Mr Ng, who shared an article about the video, wrote: “See, Yishun is lovely.”

Although Mr Ken was not aware of the MPs’ interest, he said three strangers have recognised him in the street in the last week.

A PIECE OF SINGAPORE’S HISTORY

Mr Ken has not shied away from sensitive topics, such as the Japanese occupation in Singapore during World War II.

In a video posted on Dec 10, titled: “What did Japan do to Singapore?“, he touched on the Sook Ching massacre — the mass purge of the Chinese in Singapore who were deemed hostile to the Japanese.
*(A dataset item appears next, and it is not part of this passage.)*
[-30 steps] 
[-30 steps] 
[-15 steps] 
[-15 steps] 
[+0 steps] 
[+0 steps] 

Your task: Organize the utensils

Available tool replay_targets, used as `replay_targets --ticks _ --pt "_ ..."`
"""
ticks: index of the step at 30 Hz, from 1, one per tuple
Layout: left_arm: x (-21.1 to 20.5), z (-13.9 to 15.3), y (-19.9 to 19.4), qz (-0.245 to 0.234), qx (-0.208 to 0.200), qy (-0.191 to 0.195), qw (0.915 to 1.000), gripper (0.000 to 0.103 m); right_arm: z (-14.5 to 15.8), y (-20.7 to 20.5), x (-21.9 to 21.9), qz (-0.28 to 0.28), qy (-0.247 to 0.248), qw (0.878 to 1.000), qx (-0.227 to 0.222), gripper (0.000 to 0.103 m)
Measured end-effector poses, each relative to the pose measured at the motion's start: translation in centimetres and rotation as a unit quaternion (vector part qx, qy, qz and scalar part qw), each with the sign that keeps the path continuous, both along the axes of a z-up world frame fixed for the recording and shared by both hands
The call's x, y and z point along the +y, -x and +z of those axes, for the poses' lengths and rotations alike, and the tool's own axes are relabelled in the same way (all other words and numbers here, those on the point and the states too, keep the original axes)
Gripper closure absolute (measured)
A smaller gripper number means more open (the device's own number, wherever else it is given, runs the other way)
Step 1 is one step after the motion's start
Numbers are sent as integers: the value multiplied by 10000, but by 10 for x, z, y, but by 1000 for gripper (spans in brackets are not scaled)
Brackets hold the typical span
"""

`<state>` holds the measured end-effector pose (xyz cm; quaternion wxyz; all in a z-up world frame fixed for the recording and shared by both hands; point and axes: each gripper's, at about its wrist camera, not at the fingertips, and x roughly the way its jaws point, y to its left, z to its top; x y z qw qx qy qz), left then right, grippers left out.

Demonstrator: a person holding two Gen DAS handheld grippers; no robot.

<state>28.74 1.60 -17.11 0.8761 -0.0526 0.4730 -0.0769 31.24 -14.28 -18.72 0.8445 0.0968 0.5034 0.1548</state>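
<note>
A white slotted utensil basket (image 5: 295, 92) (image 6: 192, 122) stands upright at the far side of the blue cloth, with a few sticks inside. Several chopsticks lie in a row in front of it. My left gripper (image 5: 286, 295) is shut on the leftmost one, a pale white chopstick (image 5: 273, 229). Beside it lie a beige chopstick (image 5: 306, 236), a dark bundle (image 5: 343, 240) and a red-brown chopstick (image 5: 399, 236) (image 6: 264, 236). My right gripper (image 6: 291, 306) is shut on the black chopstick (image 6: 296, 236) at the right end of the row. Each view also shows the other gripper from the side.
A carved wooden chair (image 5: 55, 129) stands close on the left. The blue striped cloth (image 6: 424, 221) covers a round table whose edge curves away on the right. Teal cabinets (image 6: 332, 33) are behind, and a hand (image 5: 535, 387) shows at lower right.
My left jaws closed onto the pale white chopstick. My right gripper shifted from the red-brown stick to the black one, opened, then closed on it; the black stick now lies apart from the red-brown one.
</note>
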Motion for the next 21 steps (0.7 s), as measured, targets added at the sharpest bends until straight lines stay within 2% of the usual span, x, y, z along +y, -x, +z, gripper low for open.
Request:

“I was raised in America so I personally don’t know how they teach history in Japan but I don’t think many Japanese people know about the history (between the two countries),” he said.

The discrepancy in the number of victims reported by both governments also sparked the idea to film that video.

“I think the relationship has changed so much. The Japanese love Singapore and vice versa. When I read the comments to the video, I felt so much love and forgiveness.”

While he plans to produce more videos on the history between Singapore and Japan, Mr Ken is currently working on a food series that follows his adventure to find the best eateries in this country.

Asked what viewers can expect from him in the future, he said: “Well, I just vlogged about my S$3 haircut yesterday, so my viewers can look out for that video.”

“I think many Japanese viewers would be surprised to find super cheap places here in this expensive country.”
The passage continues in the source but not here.